The discovery, published in Nature Materials, is the first chemically programmed approach to producing an artificial tissue. The findings, which could have major health applications in the future, could see chemically programmed synthetic tissue being used to support failing living tissues and to cure specific diseases.
The development of synthetic tissue which can mimic the ability of living cells to produce functions such as beating and chemical detoxification has, until now, remained a major synthetic biology challenge.
A team, led by Professor Stephen Mann FRS and Dr Pierangelo Gobbo from Bristol's School of Chemistry, chemically programmed artificial synthetic cells known as protocells to communicate and interact with each other in a highly co-ordinated way.
The researchers constructed two types of artificial cells each having a protein-polymer membrane but with complementary surface anchoring groups. The team then assembled a mixture of the sticky artificial cells into chemically-linked clusters to produce self-supporting artificial tissue spheroids.
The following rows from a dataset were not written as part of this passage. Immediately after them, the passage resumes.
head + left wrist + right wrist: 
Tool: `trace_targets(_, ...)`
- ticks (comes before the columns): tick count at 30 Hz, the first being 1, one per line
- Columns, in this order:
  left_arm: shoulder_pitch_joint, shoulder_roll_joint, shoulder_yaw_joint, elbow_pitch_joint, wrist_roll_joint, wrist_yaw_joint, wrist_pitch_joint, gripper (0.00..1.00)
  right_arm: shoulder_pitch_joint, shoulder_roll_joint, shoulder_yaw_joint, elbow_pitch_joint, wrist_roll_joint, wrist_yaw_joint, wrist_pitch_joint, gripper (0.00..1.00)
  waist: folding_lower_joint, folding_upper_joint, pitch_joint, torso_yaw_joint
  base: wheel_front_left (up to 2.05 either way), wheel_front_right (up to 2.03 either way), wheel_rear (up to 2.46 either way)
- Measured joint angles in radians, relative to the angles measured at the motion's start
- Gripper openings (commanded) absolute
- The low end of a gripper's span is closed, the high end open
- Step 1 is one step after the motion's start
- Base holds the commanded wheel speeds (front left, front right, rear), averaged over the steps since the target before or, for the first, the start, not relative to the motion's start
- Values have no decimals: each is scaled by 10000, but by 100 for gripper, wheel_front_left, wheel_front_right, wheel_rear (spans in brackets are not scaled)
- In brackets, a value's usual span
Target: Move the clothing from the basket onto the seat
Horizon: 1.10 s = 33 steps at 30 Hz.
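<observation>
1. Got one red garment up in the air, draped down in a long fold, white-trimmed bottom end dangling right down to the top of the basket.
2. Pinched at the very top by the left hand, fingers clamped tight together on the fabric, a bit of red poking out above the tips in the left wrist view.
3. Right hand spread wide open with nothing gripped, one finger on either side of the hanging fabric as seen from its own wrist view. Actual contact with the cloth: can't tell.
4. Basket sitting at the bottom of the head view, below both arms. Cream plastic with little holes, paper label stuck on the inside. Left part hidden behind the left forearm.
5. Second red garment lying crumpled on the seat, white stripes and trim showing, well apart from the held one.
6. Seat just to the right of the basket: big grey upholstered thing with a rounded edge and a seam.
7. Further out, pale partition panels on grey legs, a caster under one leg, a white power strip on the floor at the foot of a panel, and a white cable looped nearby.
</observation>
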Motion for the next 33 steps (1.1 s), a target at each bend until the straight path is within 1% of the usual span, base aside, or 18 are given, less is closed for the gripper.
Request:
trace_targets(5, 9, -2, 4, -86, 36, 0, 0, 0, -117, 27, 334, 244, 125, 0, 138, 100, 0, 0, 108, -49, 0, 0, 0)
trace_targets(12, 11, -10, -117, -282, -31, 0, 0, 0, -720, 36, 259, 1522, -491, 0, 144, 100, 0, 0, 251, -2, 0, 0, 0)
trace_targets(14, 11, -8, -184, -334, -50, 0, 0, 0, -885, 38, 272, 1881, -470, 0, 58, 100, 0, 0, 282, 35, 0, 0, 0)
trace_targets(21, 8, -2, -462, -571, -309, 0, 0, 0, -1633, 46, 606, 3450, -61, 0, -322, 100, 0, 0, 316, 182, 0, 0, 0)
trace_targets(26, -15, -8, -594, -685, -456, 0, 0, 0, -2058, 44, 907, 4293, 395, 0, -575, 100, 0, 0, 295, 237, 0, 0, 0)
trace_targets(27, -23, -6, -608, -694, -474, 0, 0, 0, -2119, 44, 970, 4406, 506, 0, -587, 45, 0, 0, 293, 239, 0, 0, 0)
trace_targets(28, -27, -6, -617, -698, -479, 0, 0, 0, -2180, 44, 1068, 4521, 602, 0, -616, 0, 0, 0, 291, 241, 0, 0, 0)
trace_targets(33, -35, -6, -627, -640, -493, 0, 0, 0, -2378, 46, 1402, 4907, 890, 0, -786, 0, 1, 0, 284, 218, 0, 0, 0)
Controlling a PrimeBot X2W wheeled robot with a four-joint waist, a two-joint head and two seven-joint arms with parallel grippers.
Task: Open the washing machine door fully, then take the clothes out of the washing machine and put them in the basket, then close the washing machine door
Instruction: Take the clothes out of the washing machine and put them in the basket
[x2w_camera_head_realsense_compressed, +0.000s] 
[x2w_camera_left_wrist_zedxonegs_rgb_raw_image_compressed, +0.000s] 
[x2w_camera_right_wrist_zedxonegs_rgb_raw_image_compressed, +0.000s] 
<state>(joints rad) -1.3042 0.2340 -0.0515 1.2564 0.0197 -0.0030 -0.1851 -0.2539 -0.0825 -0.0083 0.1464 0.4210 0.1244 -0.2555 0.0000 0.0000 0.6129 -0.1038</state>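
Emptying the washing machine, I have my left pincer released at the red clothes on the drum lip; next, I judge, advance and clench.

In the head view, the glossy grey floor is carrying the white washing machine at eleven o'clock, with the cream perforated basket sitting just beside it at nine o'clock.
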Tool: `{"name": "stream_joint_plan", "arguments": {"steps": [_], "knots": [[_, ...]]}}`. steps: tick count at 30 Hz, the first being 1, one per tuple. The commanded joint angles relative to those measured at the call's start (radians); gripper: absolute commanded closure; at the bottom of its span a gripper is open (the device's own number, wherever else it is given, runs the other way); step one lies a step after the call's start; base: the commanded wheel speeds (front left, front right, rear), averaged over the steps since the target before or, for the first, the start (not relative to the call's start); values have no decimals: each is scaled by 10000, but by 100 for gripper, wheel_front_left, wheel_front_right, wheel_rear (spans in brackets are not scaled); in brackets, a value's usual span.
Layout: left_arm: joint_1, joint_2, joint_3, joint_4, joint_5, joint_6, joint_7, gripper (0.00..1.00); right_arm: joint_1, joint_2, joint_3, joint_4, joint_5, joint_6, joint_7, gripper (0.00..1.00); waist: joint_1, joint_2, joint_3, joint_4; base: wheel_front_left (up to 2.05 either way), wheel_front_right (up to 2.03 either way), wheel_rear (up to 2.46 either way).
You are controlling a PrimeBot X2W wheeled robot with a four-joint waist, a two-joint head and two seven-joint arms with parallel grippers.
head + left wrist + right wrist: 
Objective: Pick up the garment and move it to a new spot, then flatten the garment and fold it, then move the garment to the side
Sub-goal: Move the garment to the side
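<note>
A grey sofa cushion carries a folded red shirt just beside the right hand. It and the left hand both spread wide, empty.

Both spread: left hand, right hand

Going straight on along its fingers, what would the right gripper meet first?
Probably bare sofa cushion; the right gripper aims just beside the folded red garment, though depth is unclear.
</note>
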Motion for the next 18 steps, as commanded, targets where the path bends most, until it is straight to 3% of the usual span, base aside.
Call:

By using a polymer that could expand or contract as the temperature was changed below or above 37 ?C, it was possible to make the artificial tissues undergo sustained beat-like oscillations in size.
The team was able to increase the functionality of the artificial tissues by capturing enzymes within their constituent artificial cells. Using various combinations of enzymes, the team was able to modulate the amplitude of the beating and control the movement of chemical signals in and out of the artificial tissues.
Professor Stephen Mann FRS, Professor of Chemistry at Bristol and lead author, said: "Our approach to the rational design and fabrication of prototissues bridges an important gap in bottom-up synthetic biology and should also contribute to the development of new bioinspired materials that work at the interface between living tissues and their synthetic counterparts."
Dr Pierangelo Gobbo, lead author, added: "Our methodology opens up a route from the synthetic construction of individual protocells to the co-assembly and spatial integration of multi-protocellular structures. In this way, we can combine the specialisation of individual protocell types with the collective properties of the ensemble."
The study was funded by NSERC Canada and EU Horizon 2020 grants.